- **Task**
Exactly what is written in the records below should be returned, minus the images.

Data items
[Start of section]

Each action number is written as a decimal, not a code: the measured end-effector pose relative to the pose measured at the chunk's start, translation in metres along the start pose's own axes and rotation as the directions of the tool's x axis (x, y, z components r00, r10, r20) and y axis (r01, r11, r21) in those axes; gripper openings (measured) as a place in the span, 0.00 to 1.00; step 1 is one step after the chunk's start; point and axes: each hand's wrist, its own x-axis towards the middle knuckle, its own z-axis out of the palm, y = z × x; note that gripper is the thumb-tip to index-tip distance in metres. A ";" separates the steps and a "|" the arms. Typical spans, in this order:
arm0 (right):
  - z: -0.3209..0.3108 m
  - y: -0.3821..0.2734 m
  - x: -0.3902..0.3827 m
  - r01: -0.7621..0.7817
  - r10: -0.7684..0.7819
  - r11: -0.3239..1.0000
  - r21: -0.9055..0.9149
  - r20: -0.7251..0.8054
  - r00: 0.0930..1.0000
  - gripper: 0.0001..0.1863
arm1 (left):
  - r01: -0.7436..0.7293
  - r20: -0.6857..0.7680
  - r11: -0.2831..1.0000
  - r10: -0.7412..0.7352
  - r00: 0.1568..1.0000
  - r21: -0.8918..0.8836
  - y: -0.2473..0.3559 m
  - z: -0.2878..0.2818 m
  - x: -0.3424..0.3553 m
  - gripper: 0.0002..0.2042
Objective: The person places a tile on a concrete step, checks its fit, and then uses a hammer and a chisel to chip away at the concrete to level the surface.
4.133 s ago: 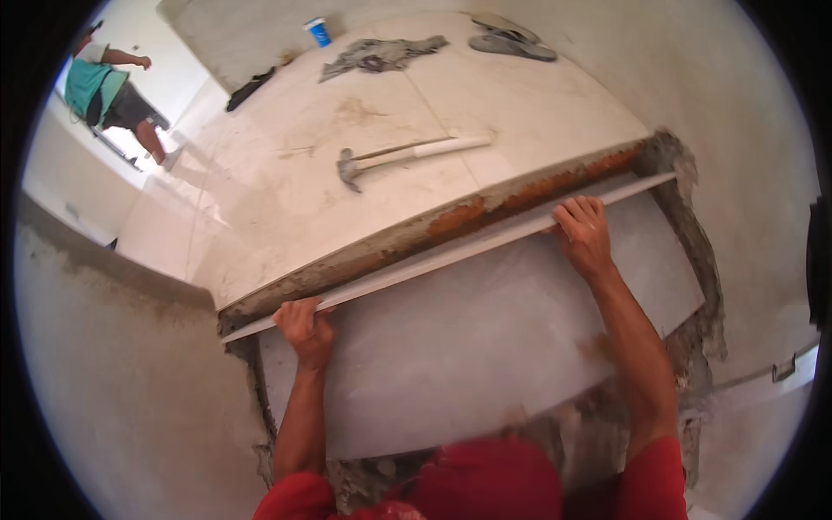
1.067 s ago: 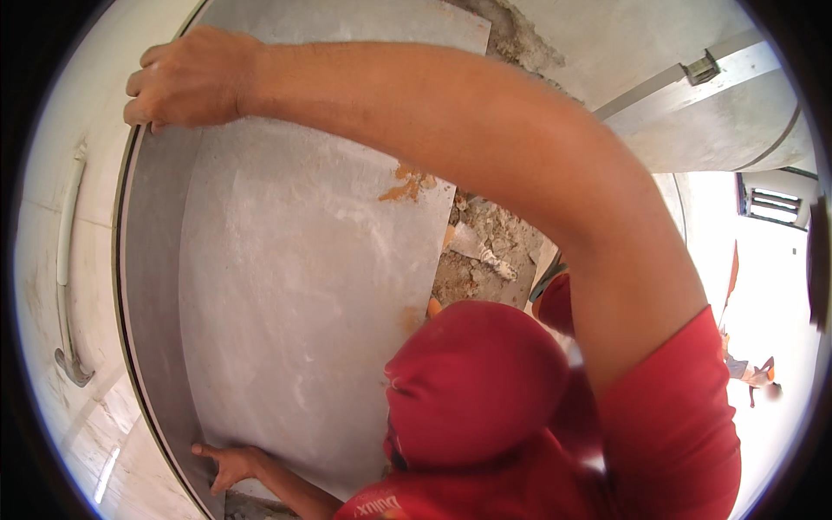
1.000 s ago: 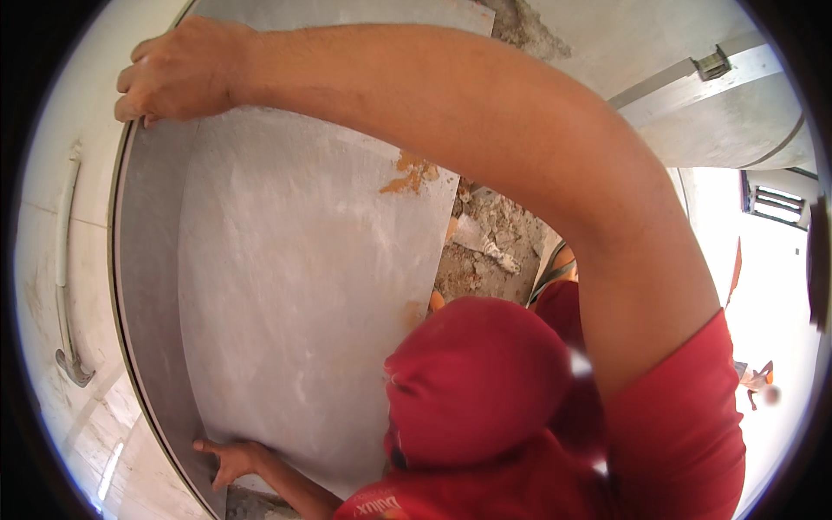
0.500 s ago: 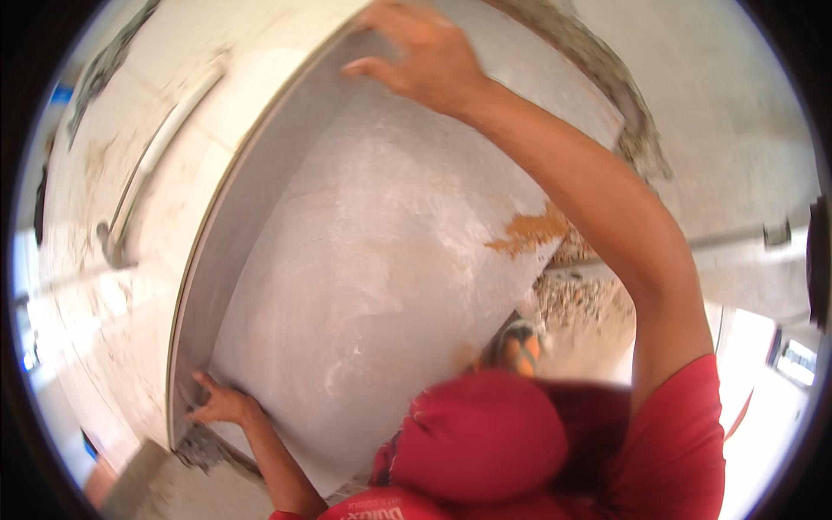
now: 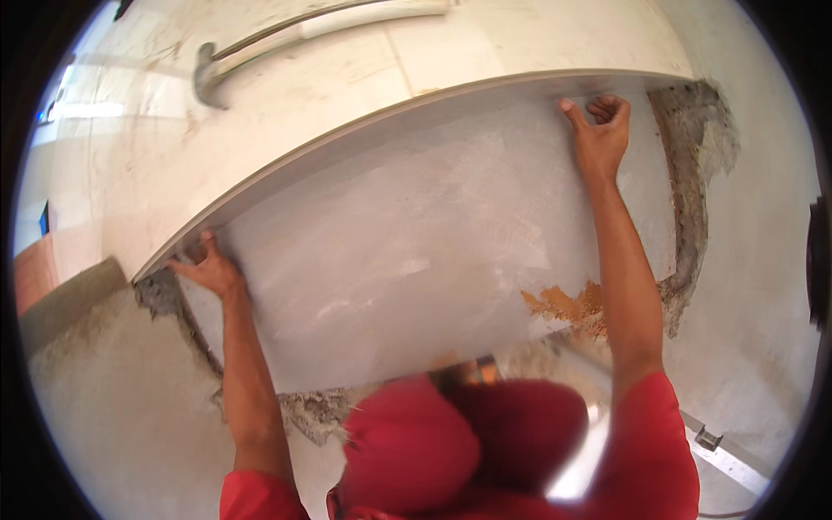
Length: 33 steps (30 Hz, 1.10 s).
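A long pale tiled slab [image 5: 364,56] runs across the top, its thin front edge bowed by the lens. Below that edge lies a shaded grey strip, then a broad grey panel [image 5: 390,225] with whitish smears. At the strip's left end my left hand [image 5: 211,267] has its fingers spread against the surface just under the edge. Near the right end, my right hand [image 5: 601,139] is raised to the strip, thumb apart and fingers curled, with nothing seen between them. Whether its fingertips press on the strip, I cannot tell.
A claw hammer [image 5: 303,35] lies on the pale slab. Rough mortar [image 5: 693,165] borders the panel at right, with more broken mortar [image 5: 321,416] at lower left. An orange-brown patch [image 5: 563,303] marks the panel's lower right. My red-clothed knee [image 5: 416,433] is close below.
The view has turned, so the slab's edge now runs across rather than steeply upward. My right hand's fingers have curled and show under the edge's right end. My left hand stays at the left end.
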 end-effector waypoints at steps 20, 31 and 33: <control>0.008 0.001 0.005 -0.034 0.036 0.998 0.044 -0.065 0.997 0.74 | 0.013 0.046 0.996 -0.017 0.999 0.083 -0.008 0.010 0.000 0.66; 0.017 -0.009 0.011 -0.011 0.027 0.990 0.141 -0.112 0.993 0.76 | 0.029 0.066 0.983 -0.041 0.997 0.180 -0.018 0.009 0.001 0.61; 0.024 -0.011 0.011 0.038 -0.009 0.979 0.199 -0.141 0.990 0.75 | -0.006 0.000 0.984 0.006 1.000 0.179 -0.025 0.005 0.005 0.62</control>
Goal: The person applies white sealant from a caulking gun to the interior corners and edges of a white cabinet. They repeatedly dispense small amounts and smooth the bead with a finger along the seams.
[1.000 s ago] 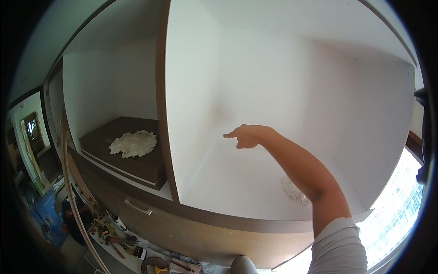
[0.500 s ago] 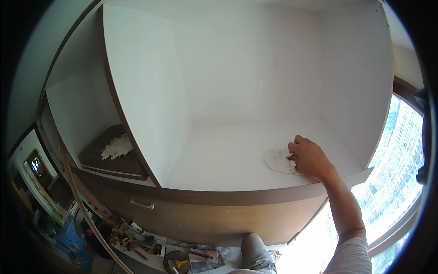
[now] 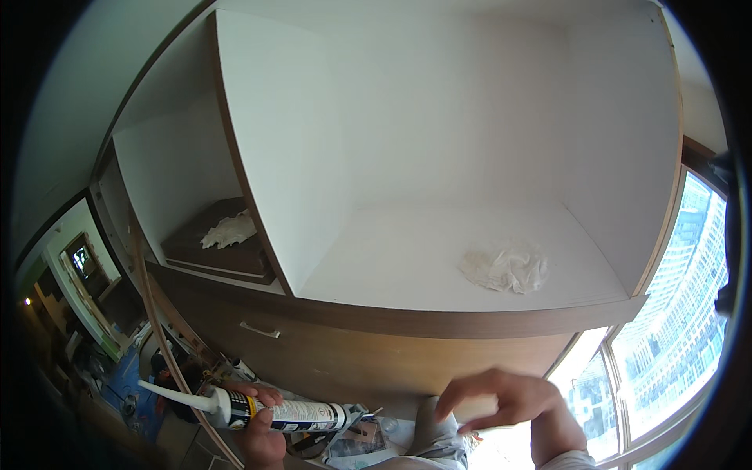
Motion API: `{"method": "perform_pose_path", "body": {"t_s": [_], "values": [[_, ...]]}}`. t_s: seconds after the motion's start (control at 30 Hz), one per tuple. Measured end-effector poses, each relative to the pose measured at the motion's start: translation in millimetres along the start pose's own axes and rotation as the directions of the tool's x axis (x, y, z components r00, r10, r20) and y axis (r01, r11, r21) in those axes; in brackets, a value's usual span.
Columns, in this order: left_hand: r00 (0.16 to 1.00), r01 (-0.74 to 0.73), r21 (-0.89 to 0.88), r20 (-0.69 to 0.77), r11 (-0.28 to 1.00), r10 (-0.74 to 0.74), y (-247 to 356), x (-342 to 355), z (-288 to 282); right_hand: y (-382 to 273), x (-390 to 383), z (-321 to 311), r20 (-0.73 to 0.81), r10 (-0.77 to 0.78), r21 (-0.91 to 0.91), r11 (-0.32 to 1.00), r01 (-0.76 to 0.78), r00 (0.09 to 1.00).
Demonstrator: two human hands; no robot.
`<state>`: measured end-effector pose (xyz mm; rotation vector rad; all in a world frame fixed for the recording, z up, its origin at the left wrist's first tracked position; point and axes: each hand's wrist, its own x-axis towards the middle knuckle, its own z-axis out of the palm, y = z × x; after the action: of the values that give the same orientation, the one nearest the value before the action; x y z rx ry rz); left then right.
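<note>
Left hand (image 3: 265,445), lower left of frame: wrapped around a sealant cartridge (image 3: 301,415), thumb on near side, fingers over the top. Cartridge lies roughly level across the lower left, its white nozzle (image 3: 176,397) pointing left. Rear end seems to sit in a dispensing gun, though clutter behind makes this uncertain.

Right hand (image 3: 509,397), lower right of centre: fingers bent, moderate gap between thumb and fingertips, grasp unloaded. Above it, crumpled white cloth (image 3: 505,268) on the floor of the white cabinet (image 3: 392,266). Second cloth (image 3: 230,229), left, on a dark brown slab (image 3: 188,247).
</note>
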<state>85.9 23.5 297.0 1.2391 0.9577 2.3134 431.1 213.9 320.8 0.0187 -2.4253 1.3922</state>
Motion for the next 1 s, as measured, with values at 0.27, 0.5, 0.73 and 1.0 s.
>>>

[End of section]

- **Reply to the task**
Each action number is written as a decimal, not a code: the measured end-effector pose relative to the pose measured at the chunk's start, translation in metres along the start pose's own axes and rotation as the directions of the tool's x axis (x, y, z components r00, r10, r20) and y axis (r01, r11, r21) in those axes; gripper openings (measured) as a place in the span, 0.00 to 1.00; step 1 is one step after the chunk's start; point and axes: each hand's wrist, its own x-axis towards the middle knuckle, its own z-axis out of the palm, y = z × x; note that gripper is the thumb-tip to index-tip distance in metres. A ";" separates the steps and a "|" the arms. Typical spans, in this order:
arm0 (right):
  - z: -0.3209..0.3108 m
  - y: -0.3821..0.2734 m
  - x: -0.3902..0.3827 m
  - r01: -0.7621..0.7817
  - r10: -0.7684..0.7819
  - r11: -0.3239..1.0000
  - r21: -0.9055..0.9149
  - r20: -0.7251..0.8054
  - r00: 0.0930..1.0000
  - gripper: 0.0001..0.1863
arm1 (left):
  - r01: -0.7436..0.7293
  - r20: -0.6857..0.7680
  - r11: -0.2831..1.0000
  - r10: -0.7412..0.7352
  - r00: 0.1568..1.0000
  - r21: -0.8918..0.8836
  - y: -0.2473..0.3559 m
  - z: -0.2878..0.2818 m
  - x: -0.3424..0.3553 m
  - gripper: 0.0002..0.2042
Objective: The person places a tile on a concrete step, checks its fit, and then uses a hammer and a chisel to chip away at the concrete to level the surface.
4.133 s ago: 
1.067 s ago: 
1.000 s ago: 
0.500 s ago: 
now: 
Length: 33 steps (30 Hz, 1.10 s).
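A long pale tiled slab [image 5: 364,56] runs across the top, its thin front edge bowed by the lens. Below that edge lies a shaded grey strip, then a broad grey panel [image 5: 390,225] with whitish smears. At the strip's left end my left hand [image 5: 211,267] has its fingers spread against the surface just under the edge. Near the right end, my right hand [image 5: 601,139] is raised to the strip, thumb apart and fingers curled, with nothing seen between them. Whether its fingertips press on the strip, I cannot tell.
A claw hammer [image 5: 303,35] lies on the pale slab. Rough mortar [image 5: 693,165] borders the panel at right, with more broken mortar [image 5: 321,416] at lower left. An orange-brown patch [image 5: 563,303] marks the panel's lower right. My red-clothed knee [image 5: 416,433] is close below.
The view has turned, so the slab's edge now runs across rather than steeply upward. My right hand's fingers have curled and show under the edge's right end. My left hand stays at the left end.
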 end-effector waypoints at steps 20, 31 and 33: <control>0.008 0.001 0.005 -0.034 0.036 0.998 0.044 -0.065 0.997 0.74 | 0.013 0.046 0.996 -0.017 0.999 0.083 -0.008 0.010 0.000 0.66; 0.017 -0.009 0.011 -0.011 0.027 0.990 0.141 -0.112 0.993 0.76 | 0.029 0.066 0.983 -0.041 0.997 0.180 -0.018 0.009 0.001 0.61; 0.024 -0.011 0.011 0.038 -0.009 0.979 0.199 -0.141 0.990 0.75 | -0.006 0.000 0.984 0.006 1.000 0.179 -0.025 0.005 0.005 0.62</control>
Goal: The person applies white sealant from a caulking gun to the interior corners and edges of a white cabinet. They repeatedly dispense small amounts and smooth the bead with a finger along the seams.
[1.000 s ago] 
[0.500 s ago] 
[now] 
Motion API: `{"method": "perform_pose_path", "body": {"t_s": [_], "values": [[_, ...]]}}`. t_s: seconds after the motion's start (control at 30 Hz), one per tuple. Measured end-effector poses, each relative to the pose measured at the motion's start: translation in millimetres along the start pose's own axes and rotation as the directions of the tool's x axis (x, y, z components r00, r10, r20) and y axis (r01, r11, r21) in those axes; in brackets, a value's usual span.
Columns, in this order: left_hand: r00 (0.16 to 1.00), r01 (-0.74 to 0.73), r21 (-0.89 to 0.88), r20 (-0.69 to 0.77), r11 (-0.28 to 1.00), r10 (-0.74 to 0.74), y (-247 to 356), x (-342 to 355), z (-288 to 282); right_hand: y (-382 to 273), x (-390 to 383), z (-321 to 311), r20 (-0.73 to 0.81), r10 (-0.77 to 0.78), r21 (-0.91 to 0.91), r11 (-0.32 to 1.00), r01 (-0.76 to 0.78), r00 (0.09 to 1.00).
Demonstrator: two human hands; no robot.
`<state>`: measured end-effector pose (xyz mm; rotation vector rad; all in a world frame fixed for the recording, z up, its origin at the left wrist's first tracked position; point and axes: each hand's wrist, its own x-axis towards the middle knuckle, its own z-axis out of the palm, y = z × x; after the action: of the values that give the same orientation, the one nearest the value before the action; x y z rx ry rz); left then right.
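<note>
Left hand (image 3: 265,445), lower left of frame: wrapped around a sealant cartridge (image 3: 301,415), thumb on near side, fingers over the top. Cartridge lies roughly level across the lower left, its white nozzle (image 3: 176,397) pointing left. Rear end seems to sit in a dispensing gun, though clutter behind makes this uncertain.

Right hand (image 3: 509,397), lower right of centre: fingers bent, moderate gap between thumb and fingertips, grasp unloaded. Above it, crumpled white cloth (image 3: 505,268) on the floor of the white cabinet (image 3: 392,266). Second cloth (image 3: 230,229), left, on a dark brown slab (image 3: 188,247).
</note>
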<state>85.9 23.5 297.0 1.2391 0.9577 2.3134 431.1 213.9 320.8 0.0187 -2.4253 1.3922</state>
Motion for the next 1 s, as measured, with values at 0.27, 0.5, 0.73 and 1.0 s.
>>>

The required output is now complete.